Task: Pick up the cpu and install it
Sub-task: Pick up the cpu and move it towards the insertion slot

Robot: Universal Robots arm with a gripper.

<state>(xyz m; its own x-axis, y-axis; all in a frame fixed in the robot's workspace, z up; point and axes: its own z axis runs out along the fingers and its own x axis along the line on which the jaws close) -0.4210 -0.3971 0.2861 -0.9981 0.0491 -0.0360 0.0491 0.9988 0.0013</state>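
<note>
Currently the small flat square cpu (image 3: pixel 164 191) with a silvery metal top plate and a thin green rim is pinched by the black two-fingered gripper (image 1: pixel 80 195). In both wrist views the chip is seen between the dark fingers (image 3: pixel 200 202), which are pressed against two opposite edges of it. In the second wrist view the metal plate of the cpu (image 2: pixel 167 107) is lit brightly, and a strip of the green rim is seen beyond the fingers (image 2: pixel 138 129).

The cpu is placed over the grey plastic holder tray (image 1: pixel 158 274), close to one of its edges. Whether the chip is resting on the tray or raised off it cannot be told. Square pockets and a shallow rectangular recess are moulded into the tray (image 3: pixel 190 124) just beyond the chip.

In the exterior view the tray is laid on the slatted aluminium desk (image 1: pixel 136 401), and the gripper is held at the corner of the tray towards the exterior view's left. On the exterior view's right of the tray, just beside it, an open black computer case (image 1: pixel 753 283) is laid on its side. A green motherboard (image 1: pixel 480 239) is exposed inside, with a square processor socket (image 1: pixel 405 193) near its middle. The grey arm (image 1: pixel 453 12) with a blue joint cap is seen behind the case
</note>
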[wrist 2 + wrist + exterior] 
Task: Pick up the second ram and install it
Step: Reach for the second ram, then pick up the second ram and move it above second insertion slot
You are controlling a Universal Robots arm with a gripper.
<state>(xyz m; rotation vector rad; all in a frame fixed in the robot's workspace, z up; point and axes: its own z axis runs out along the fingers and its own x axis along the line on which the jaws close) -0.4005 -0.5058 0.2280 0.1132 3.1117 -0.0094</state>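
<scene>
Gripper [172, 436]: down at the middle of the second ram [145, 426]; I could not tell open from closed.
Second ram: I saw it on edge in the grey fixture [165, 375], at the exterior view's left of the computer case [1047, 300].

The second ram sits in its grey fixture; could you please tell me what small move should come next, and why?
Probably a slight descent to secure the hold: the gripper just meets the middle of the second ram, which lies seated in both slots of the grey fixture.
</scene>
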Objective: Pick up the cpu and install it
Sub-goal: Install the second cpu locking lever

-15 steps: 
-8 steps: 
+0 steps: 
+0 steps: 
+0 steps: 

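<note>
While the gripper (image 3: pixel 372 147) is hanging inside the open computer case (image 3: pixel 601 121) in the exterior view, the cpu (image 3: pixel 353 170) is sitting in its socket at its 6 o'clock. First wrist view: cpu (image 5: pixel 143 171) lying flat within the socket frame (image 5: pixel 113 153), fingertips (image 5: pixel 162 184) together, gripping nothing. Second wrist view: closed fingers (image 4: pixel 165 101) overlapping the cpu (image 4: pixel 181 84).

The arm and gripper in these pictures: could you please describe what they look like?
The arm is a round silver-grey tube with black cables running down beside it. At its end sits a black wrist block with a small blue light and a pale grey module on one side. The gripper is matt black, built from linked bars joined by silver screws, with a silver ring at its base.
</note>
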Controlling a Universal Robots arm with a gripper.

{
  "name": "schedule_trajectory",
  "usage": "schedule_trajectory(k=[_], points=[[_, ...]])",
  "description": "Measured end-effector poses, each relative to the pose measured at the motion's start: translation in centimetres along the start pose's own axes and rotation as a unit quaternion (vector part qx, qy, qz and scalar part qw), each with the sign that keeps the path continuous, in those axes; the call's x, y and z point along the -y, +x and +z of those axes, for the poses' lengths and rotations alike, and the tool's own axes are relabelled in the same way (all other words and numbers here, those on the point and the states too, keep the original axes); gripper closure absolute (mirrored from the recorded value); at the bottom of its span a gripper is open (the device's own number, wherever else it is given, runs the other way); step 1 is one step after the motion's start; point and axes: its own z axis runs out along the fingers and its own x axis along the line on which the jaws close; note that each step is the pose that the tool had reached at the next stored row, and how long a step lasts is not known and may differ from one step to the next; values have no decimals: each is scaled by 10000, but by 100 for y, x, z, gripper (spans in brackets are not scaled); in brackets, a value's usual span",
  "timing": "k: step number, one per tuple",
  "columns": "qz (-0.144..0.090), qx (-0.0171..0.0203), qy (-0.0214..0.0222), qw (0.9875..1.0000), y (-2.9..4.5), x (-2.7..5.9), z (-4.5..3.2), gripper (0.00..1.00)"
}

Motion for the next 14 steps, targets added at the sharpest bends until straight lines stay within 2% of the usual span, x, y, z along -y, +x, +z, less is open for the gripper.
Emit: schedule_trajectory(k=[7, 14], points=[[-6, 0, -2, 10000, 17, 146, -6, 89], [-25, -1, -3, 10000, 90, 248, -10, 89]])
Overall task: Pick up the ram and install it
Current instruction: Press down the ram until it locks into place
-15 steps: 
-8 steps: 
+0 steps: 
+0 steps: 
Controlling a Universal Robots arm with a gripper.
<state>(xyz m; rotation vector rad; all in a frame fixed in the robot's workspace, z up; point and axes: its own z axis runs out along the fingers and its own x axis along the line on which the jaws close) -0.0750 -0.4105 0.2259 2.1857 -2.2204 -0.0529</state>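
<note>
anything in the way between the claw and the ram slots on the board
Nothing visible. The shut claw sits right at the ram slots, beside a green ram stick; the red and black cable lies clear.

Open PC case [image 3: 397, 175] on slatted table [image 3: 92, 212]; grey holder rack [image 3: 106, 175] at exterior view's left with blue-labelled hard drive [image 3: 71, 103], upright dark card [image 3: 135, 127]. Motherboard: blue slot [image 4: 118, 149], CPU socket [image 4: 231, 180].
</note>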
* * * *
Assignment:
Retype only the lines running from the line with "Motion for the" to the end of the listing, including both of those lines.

Result for this exercise:
Motion for the next 14 steps, targets added at the sharpest bends until straight lines stay within 2% of the usual span, x, y, z along -y, +x, +z, less is open for the gripper.
Emit: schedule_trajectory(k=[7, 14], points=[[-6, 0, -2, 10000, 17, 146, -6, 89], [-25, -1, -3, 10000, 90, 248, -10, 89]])
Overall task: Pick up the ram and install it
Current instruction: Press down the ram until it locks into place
-15 steps: 
-8 steps: 
+0 steps: 
+0 steps: 
Controlling a Universal Robots arm with a gripper.
<state>(xyz m; rotation vector rad; all in a frame fixed in the robot's workspace, z up; point and axes: its own z axis runs out along the fingers and its own x axis along the line on which the jaws close) -0.0750 -0.4105 0.2259 2.1857 -2.2204 -0.0529</state>
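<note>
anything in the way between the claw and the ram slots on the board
Nothing visible. The shut claw sits right at the ram slots, beside a green ram stick; the red and black cable lies clear.

Open PC case [image 3: 397, 175] on slatted table [image 3: 92, 212]; grey holder rack [image 3: 106, 175] at exterior view's left with blue-labelled hard drive [image 3: 71, 103], upright dark card [image 3: 135, 127]. Motherboard: blue slot [image 4: 118, 149], CPU socket [image 4: 231, 180].
</note>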

There is nothing more to add to the answer.